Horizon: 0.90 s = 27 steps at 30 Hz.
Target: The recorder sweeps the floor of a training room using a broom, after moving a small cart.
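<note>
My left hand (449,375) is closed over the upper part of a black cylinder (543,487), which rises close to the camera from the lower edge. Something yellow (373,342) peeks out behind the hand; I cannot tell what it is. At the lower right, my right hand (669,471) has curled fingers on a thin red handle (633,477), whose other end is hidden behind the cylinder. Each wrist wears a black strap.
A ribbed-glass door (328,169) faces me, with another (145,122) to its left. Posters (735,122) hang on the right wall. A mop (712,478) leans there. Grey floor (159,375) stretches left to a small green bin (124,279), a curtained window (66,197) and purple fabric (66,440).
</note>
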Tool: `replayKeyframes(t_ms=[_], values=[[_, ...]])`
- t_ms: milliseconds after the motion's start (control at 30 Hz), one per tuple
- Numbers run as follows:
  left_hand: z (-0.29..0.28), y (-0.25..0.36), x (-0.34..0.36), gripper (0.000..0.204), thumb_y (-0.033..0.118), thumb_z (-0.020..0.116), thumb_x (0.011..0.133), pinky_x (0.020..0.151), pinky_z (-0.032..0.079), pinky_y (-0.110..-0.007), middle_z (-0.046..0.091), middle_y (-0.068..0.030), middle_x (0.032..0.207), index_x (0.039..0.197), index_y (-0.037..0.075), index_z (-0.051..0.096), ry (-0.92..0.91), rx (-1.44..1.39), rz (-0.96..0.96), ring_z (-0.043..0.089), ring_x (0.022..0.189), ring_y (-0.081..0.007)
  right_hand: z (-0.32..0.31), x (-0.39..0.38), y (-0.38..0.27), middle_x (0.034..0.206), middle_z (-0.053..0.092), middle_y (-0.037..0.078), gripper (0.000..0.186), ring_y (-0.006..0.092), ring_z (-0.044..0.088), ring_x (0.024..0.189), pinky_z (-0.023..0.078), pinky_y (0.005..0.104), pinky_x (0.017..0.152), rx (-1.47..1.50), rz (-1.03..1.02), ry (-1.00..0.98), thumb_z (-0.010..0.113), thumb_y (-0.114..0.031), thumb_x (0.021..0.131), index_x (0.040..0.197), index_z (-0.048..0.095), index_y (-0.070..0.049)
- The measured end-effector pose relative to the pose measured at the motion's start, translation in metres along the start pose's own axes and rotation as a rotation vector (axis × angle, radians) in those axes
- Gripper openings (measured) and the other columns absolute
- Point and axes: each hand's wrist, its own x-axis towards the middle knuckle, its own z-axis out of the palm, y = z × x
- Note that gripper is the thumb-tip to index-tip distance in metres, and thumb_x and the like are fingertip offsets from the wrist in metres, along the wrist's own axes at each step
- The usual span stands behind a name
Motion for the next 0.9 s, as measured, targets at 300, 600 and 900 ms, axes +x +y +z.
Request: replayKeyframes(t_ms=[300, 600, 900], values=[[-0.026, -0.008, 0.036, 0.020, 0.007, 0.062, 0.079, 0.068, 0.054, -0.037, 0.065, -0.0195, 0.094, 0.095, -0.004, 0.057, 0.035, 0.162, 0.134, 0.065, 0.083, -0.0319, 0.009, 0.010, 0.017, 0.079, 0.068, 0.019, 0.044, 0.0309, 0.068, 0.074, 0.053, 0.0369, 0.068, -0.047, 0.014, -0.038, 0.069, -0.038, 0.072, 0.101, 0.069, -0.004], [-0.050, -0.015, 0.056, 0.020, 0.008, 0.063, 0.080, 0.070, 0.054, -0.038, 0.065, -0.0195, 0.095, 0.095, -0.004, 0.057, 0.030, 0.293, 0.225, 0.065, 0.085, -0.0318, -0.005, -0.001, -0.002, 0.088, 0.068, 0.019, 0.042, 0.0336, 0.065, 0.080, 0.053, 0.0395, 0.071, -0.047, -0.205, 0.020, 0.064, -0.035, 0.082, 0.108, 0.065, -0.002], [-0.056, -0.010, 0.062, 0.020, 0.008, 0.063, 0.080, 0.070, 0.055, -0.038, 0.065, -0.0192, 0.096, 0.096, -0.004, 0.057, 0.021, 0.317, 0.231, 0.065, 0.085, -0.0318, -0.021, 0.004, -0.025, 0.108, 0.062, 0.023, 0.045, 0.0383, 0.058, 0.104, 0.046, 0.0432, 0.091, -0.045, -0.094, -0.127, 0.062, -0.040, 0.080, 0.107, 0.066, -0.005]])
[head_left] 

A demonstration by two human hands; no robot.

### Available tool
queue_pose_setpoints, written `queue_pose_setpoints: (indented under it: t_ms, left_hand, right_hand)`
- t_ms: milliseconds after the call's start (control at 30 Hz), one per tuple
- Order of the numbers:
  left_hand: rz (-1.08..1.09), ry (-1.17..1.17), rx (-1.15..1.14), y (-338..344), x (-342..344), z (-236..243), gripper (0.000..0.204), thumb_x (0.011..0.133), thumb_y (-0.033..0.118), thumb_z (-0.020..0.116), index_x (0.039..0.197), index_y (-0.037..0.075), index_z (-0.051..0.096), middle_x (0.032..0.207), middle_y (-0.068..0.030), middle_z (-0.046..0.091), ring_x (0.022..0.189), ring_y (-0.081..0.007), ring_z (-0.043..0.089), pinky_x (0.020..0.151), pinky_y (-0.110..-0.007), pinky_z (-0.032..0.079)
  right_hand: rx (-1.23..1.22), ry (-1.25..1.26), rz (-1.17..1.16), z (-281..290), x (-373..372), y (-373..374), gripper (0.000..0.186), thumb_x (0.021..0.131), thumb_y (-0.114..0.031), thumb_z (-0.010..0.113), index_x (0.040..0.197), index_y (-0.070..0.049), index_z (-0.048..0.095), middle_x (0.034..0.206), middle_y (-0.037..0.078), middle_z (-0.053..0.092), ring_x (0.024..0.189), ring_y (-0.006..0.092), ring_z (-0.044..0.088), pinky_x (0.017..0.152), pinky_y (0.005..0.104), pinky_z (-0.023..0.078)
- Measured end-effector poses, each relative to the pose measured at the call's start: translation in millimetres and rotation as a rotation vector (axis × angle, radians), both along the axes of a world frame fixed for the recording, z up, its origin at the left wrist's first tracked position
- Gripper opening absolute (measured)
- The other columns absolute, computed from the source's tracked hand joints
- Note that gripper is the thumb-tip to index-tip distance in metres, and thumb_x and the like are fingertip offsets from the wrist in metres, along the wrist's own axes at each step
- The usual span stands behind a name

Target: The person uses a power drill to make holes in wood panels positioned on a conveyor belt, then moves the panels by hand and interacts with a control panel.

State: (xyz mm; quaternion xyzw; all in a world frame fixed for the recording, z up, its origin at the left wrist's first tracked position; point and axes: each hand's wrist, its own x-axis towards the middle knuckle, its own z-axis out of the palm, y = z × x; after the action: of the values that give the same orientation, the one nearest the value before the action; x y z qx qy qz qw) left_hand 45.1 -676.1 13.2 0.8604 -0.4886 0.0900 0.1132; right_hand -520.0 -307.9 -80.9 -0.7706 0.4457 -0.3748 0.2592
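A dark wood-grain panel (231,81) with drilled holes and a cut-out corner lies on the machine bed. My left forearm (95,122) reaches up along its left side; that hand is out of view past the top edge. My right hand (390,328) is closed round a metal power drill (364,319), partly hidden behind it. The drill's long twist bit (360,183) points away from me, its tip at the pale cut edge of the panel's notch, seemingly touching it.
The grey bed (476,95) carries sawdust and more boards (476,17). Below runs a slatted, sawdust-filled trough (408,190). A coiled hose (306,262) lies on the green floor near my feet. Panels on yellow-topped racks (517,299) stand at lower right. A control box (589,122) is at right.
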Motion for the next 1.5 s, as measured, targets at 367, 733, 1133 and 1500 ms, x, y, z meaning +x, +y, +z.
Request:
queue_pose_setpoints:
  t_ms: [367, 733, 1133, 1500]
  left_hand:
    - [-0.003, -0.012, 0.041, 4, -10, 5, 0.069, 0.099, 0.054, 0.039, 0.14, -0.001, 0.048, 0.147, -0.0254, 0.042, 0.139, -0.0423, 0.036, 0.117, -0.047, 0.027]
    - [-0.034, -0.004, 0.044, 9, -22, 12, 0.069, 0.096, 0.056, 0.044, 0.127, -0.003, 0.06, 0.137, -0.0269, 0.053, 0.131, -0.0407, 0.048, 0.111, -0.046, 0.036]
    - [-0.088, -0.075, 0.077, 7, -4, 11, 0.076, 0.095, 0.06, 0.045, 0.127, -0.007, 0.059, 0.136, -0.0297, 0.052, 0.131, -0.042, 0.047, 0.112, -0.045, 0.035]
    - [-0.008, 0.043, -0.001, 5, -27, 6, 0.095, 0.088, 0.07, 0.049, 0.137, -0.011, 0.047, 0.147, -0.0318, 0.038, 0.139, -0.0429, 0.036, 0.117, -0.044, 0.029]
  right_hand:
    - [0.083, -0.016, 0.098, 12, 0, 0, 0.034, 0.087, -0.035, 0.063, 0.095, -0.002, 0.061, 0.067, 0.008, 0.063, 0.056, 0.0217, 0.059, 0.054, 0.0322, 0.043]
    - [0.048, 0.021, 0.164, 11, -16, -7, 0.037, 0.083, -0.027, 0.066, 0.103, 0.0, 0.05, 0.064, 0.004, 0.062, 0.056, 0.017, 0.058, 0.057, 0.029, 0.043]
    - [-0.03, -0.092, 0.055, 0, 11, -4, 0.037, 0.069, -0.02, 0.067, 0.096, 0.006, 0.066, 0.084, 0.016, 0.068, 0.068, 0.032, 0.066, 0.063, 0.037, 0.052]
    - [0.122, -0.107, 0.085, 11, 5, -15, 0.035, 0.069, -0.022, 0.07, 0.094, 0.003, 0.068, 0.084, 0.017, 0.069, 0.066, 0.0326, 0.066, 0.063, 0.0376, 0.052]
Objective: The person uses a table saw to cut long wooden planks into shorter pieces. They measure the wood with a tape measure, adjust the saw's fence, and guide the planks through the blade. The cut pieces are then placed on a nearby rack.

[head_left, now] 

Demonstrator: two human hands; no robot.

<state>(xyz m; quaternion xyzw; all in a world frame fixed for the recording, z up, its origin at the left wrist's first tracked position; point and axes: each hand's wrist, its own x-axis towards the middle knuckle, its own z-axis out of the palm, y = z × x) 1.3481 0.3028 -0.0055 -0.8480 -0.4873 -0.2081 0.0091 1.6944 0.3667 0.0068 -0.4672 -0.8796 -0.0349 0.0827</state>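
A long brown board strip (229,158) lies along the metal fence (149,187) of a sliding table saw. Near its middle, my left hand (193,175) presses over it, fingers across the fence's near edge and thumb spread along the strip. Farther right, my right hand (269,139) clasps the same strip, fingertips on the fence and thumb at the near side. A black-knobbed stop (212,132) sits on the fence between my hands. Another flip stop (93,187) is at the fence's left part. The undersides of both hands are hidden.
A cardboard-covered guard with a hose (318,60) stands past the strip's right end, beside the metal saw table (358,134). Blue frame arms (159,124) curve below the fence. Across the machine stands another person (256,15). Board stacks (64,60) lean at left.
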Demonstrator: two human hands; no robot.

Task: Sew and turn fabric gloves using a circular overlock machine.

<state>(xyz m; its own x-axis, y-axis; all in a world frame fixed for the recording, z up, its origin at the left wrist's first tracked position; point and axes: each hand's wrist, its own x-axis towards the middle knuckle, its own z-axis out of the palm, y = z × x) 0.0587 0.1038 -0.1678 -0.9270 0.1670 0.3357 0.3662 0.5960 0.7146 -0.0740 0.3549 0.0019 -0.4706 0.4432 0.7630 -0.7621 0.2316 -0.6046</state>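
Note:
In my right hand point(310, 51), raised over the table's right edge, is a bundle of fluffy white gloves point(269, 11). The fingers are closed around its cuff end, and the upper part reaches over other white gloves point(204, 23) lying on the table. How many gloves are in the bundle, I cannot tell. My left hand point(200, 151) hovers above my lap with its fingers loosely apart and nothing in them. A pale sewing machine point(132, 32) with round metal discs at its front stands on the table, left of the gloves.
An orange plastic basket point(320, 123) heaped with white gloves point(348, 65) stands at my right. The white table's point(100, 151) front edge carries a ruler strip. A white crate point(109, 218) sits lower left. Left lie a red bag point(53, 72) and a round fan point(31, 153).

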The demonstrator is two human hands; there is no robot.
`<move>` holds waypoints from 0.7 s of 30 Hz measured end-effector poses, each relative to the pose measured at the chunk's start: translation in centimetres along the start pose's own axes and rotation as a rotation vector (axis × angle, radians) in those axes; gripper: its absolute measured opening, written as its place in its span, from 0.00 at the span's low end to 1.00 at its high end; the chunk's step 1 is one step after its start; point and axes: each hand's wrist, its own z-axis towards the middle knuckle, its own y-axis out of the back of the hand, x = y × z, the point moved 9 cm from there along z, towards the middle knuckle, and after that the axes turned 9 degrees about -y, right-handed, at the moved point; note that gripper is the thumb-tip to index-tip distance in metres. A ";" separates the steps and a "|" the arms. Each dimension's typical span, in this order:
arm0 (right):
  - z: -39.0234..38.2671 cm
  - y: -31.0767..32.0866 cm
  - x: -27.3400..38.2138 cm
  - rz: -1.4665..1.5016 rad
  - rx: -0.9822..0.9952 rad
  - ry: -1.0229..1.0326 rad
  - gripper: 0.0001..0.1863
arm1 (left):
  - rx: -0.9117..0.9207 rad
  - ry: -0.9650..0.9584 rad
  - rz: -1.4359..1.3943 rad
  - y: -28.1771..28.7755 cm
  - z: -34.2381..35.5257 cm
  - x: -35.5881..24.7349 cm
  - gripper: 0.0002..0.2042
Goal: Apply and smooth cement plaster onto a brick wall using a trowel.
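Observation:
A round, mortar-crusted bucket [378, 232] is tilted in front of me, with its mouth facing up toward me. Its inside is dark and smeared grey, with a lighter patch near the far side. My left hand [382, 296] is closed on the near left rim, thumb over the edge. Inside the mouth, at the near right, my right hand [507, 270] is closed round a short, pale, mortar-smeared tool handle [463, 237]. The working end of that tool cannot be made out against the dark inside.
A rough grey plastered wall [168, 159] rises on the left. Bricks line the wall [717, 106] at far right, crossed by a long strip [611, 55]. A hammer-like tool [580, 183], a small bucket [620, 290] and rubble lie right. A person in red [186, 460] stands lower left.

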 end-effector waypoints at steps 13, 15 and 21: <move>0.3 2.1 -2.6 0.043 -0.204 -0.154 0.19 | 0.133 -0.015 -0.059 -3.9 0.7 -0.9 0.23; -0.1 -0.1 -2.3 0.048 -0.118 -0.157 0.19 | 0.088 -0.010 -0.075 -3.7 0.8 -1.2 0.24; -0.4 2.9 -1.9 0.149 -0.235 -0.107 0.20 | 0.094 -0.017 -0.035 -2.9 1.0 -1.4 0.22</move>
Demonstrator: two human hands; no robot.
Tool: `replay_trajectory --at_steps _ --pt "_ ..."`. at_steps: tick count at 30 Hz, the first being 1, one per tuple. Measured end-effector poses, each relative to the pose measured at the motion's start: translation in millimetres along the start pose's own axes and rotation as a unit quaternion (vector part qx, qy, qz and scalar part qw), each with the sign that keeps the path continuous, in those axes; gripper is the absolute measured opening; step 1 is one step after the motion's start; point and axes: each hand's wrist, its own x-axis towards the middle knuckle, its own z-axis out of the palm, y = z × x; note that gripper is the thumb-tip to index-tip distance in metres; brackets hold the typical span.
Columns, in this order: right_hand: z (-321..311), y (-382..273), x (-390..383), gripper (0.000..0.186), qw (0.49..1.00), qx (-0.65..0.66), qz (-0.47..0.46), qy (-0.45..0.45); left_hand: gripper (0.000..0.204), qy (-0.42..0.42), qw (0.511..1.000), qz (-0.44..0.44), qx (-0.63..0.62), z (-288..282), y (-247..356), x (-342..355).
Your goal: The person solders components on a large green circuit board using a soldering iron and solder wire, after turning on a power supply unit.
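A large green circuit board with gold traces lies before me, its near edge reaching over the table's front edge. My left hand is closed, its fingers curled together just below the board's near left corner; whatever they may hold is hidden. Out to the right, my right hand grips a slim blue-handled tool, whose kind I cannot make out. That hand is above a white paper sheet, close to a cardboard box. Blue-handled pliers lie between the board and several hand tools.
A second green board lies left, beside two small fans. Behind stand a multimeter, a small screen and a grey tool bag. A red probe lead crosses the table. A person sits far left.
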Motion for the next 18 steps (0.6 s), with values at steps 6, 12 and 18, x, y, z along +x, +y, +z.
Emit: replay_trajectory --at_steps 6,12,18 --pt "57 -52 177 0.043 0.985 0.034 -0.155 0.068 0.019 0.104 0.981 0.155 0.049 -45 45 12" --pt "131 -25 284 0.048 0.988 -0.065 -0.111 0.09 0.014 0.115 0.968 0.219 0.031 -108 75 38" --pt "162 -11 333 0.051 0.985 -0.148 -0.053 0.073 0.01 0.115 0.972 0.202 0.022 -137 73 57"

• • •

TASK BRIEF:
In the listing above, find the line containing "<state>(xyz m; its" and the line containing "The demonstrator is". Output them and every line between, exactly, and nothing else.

TASK OUTPUT:
<state>(xyz m; its own x-axis, y-axis; all in a world frame fixed for the recording, z up, its origin at the left wrist's first tracked position; point and axes: each hand's wrist, its own x-axis towards the middle knuckle, its own z-axis out of the palm, y = z × x) 0.0587 0.1038 -0.1678 -0.9270 0.1670 0.3357 0.3662 0.5960 0.7146 -0.0740 0.3549 0.0019 -0.4706 0.4432 0.7630 -0.7621 0.2316 -0.6046</state>
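Note:
In my right hand point(310, 51), raised over the table's right edge, is a bundle of fluffy white gloves point(269, 11). The fingers are closed around its cuff end, and the upper part reaches over other white gloves point(204, 23) lying on the table. How many gloves are in the bundle, I cannot tell. My left hand point(200, 151) hovers above my lap with its fingers loosely apart and nothing in them. A pale sewing machine point(132, 32) with round metal discs at its front stands on the table, left of the gloves.
An orange plastic basket point(320, 123) heaped with white gloves point(348, 65) stands at my right. The white table's point(100, 151) front edge carries a ruler strip. A white crate point(109, 218) sits lower left. Left lie a red bag point(53, 72) and a round fan point(31, 153).
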
The demonstrator is two human hands; there is no robot.

This answer is complete as written.